O último livro: do entusiasmo ao estoicismo

Presumo que, se me falava tão amiúde dos seus progressos e descobertas, era em parte porque eu estava desde o início intimamente ligado a estes projetos.

No passado dia 18 de junho chegou às bancas D. João VI e a Desgraçada Família, o último livro de meu pai, José António Saraiva. Pude testemunhar, ao longo dos meses que antecederam a sua morte, o entusiasmo com que se entregou a este derradeiro projeto. Por telefone ou pessoalmente, ia-me pondo ao corrente das suas descobertas: como tinha percebido que o príncipe regente (mais tarde D. João VI) continuara a negociar com os franceses até ao último minuto, sem se dar conta de que Napoleão, fosse como fosse, já tinha decidido invadir Portugal; como D. Pedro planeara assumir o poder no Brasil, mas fingira tratar-se de um ato espontâneo; ou ainda como D. Carlota Joaquina envenenara o marido.

Presumo que, se me falava tão amiúde dos seus progressos e descobertas, era em parte porque eu estava desde o início ligado a estes projetos. Tudo começou em 2018, quando lhe pedi que escrevesse para o nosso jornal um artigo sobre a queda de Salazar, cujos 50 anos então se assinalavam. O texto terminava com esta frase: «Tendo sofrido vários atentados, designadamente um à bomba planeado por anarquistas, [Salazar] haveria de ser vencido por uma inofensiva cadeira de lona – que se revelou uma armadilha fatal».

Porém, logo poucos dias depois ele me revelava que não ficara satisfeito com aquela explicação. Sentia que havia pontas soltas, factos por esclarecer. E dedicou-se a investigar a questão a fundo, como se de um caso policial se tratasse. Apercebeu-se das contradições nos testemunhos e chegou à conclusão controversa de que Salazar não caíra afinal de cadeira nenhuma. Assim nasceu o primeiro dos seus seis livros sobre o Estado Novo: Salazar – A queda de uma cadeira que não existia.

A essa série, concluída com o livro de conversas com Miguel Caetano, filho do último primeiro-ministro da ditadura, em que também participei, seguiu-se O homem que mandou matar o Rei D. Carlos, que mais uma vez apontava para uma conclusão surpreendente. Depois estudou o reinado de D. Maria II, mas não o achou interessante o suficiente. Continuou a recuar no tempo e então sim: naqueles anos conturbados que vão das invasões francesas à guerra civil entre irmãos encontrou uma sucessão de acontecimentos que lhe encheu as medidas.

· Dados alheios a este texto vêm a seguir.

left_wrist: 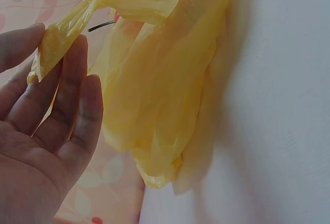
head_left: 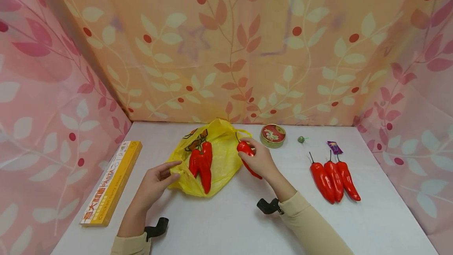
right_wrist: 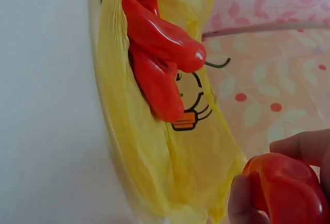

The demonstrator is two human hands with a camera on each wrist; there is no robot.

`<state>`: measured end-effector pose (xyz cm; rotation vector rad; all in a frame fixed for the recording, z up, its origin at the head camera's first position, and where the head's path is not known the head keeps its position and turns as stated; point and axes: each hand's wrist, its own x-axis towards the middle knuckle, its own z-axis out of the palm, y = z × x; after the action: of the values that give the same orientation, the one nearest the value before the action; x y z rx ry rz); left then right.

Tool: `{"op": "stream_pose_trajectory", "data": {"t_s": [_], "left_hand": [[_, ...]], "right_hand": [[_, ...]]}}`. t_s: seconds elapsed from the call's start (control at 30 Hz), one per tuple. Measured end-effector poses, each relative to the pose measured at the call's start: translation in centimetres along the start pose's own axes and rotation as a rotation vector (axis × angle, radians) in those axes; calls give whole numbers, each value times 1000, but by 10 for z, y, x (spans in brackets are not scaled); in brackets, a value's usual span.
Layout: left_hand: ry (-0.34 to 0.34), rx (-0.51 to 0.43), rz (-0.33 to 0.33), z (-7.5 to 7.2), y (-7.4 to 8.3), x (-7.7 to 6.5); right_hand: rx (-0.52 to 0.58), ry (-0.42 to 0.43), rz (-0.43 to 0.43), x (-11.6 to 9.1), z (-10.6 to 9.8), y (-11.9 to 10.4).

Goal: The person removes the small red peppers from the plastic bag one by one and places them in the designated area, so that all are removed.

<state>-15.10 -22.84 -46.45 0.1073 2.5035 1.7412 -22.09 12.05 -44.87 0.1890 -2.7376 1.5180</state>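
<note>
A yellow plastic bag (head_left: 225,164) lies spread with its mouth towards me. Inside it rest several red peppers (head_left: 203,167); the right wrist view shows them overlapping, one with a green stem. My left hand (head_left: 153,186) pinches the bag's left edge between thumb and fingers, and the left wrist view shows the thin film (left_wrist: 59,43) there. In my right hand (head_left: 261,163) is another red pepper (head_left: 245,149), gripped by thumb and fingers with its stem up, at the bag's right edge. That pepper (right_wrist: 289,188) also appears close up in the right wrist view.
To the right, three red peppers (head_left: 334,180) lie side by side below a small purple packet (head_left: 334,147). A round red-topped tin (head_left: 273,135) and a small green item (head_left: 301,139) sit at the back. On the left lies a long pasta box (head_left: 111,184). Patterned cloth walls surround the white table.
</note>
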Motion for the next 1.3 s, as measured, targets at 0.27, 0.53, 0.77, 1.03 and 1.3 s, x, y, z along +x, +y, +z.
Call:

Se no início fui testemunha do entusiasmo com que abraçou o projeto, nas últimas semanas pude comprovar o estoicismo com que se lhe dedicou. Apesar das dores e do desconforto, continuava a passar horas em frente ao computador como antigamente. Faltou apenas escolher as imagens que iriam acompanhar o texto, tarefa para a qual pediu a minha colaboração. Só que eu tinha pouca disponibilidade e ele, para não me pressionar, ia dizendo: «Também não há pressa…». No dia em que o visitei para ‘encerrarmos esse capítulo’, encontrei-o a descansar depois de uma noite agitada. Como é evidente, não o íamos incomodar.

Com o livro nas mãos, posso dizer que valeu a pena o esforço de todos. Dele,, em primeiríssimo lugar; meu, que além das imagens fiquei incumbido de introduzir as notas; da equipa da Gradiva, em especial da editora Helena Rafael, que foi de uma disponibilidade, simpatia e energia inexcedíveis. Três meses e qualquer coisa depois, o livro está aí. E agrada-me pensar que corresponde, sem tirar nem pôr, ao que o meu pai tinha imaginado.